56 anos não constitui nenhum número redondo, daqueles que
são lembrados porfiadamente pelos anais da História. Por isso mesmo, vou
lembrá-lo. 1961, foi o início do fim do Império português. Ainda hoje,
perguntamo-nos como aguentou Salazar na cadeira do poder, num ano que tinha
tudo contra ele. E não é nenhuma metáfora maldosa, visto que foi a queda numa
cadeira que, literalmente, o levou à morte. Neste ano, em fevereiro, deu-se
início à guerra colonial em Angola que se transmitiu rapidamente a Moçambique e
à Guiné-Bissau e Cabo Verde. Foram três frentes de guerra que obrigaram à morte,
durante 13 longos anos, de dezenas de milhar de vítimas. Em janeiro, Henrique
Galvão e um comando luso-espanhol, desviou o paquete Santa Maria para o Brasil,
tendo o governo brasileiro acolhido os «piratas» pró-liberdade como exilados
políticos. Em abril, o General Botelho Moniz tenta um golpe de Estado palaciano
para retirar o poder a Salazar. A extrema da extrema-direita impediu-o de levar
a cabo esta tentativa. Mas a coisa deu frutos. Meses depois, dá-se o ataque do
coronel Varela Gomes ao Quartel de Beja, para que se iniciasse um levantamento
militar geral. Mal preparado e mal planificado, o golpe morreu ali. Em
novembro, um avião da TAP é desviado por Palma Inácio que mais tarde funda um
movimento armado – a LUAR. Portugal é, sem dúvida, um pioneiro nos desvios de
paquetes e aviões.

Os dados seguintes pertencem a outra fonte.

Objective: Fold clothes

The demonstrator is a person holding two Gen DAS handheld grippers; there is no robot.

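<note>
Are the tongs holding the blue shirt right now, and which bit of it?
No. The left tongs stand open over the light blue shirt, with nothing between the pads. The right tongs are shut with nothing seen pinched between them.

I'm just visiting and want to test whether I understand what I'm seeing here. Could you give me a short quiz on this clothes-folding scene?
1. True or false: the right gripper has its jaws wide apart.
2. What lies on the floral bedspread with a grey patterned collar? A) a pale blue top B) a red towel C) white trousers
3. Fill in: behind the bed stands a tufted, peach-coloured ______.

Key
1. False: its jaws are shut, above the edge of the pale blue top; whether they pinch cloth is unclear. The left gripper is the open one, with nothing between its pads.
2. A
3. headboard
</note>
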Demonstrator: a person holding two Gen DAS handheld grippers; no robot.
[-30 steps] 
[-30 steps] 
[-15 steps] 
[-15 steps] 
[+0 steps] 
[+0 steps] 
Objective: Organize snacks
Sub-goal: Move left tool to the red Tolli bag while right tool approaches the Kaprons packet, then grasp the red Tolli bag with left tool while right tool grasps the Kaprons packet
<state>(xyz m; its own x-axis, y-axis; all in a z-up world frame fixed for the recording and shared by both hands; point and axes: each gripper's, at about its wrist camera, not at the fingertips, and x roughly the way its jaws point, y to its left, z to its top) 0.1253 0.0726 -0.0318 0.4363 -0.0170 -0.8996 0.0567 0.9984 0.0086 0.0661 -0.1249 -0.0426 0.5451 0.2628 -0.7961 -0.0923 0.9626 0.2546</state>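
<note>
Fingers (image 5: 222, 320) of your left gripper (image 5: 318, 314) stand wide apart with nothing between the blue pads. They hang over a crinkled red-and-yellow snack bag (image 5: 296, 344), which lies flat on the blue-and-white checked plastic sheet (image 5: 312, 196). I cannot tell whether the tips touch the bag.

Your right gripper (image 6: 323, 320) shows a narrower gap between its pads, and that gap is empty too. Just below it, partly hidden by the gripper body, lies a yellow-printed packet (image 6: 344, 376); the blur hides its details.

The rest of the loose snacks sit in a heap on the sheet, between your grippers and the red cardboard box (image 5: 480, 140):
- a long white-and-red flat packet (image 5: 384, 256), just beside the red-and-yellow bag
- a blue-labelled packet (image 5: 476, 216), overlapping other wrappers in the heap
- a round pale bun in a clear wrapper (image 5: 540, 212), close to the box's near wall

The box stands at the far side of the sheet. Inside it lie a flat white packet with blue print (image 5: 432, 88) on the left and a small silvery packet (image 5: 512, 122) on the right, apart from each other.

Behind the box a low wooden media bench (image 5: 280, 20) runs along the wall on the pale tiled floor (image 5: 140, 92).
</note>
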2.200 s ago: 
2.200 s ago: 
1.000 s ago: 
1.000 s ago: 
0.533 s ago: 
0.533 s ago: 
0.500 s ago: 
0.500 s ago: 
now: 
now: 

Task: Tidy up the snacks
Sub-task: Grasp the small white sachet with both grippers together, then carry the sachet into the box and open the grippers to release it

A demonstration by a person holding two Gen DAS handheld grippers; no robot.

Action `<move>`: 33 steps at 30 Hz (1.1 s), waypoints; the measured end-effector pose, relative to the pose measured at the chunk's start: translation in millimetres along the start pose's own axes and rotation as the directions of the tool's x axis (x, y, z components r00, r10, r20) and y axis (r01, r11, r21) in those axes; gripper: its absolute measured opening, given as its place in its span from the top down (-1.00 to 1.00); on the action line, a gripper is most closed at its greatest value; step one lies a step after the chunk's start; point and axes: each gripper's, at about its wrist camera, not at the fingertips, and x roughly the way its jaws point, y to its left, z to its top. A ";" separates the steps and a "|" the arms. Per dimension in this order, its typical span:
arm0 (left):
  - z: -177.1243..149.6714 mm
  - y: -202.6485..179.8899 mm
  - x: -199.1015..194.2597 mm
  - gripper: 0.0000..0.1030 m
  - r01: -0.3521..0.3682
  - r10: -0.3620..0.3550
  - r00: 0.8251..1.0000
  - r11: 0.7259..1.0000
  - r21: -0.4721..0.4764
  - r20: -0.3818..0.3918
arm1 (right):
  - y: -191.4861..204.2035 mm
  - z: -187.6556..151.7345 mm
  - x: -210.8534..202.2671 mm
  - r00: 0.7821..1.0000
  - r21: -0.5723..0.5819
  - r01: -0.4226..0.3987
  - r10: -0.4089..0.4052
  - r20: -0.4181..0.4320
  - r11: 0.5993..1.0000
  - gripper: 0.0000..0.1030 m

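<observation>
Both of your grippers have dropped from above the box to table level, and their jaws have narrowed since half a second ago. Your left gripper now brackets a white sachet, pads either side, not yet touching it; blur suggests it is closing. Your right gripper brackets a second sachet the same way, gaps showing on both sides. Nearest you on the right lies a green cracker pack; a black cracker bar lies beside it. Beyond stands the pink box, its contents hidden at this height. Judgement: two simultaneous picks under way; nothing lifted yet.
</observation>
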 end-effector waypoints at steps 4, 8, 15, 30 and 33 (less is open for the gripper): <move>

Em dezembro, dá-se a fuga da prisão política de Caxias, de
Álvaro Cunhal e de mais nove camaradas seus do PCP, num carro blindado
de…Salazar! Aliás, este partido aumenta os protestos de rua. É ainda em 1961,
que Nerhu, da União Indiana, anexa Goa, Damão e Diu, enclaves, até aí,
portugueses. É evidente que Salazar tinha tudo para ficar no poder. Ele era um
ditador. Portanto, ditava. Reprimia. Tinha tudo para continuar. Que democrata
conseguiria, hoje, suster-se assim? Ora, é aqui que me interrogo. Na época da
pós-verdade inaugurada por Trump, bastava twittar alegremente, semana sim,
semana não, uma espécie de «bad news» desculpabilizantes. «Portugal is attacked
by bad guys», «I will build a wall in the Atlantic!» etc. Mas o velho ditador,
astuto, sabia o que o esperava: em 1962, em plena contestação académica,
perguntou ao então reitor da universidade de Lisboa, Marcello Caetano, se tinha
dialogado com os estudantes. Este, mentindo, disse-lhe que não. Responde-lhe
Salazar: «Ah, ainda bem, por que se o fizesse, daqui a 10 anos, eram eles que
aqui estavam!». Errou por dois anos!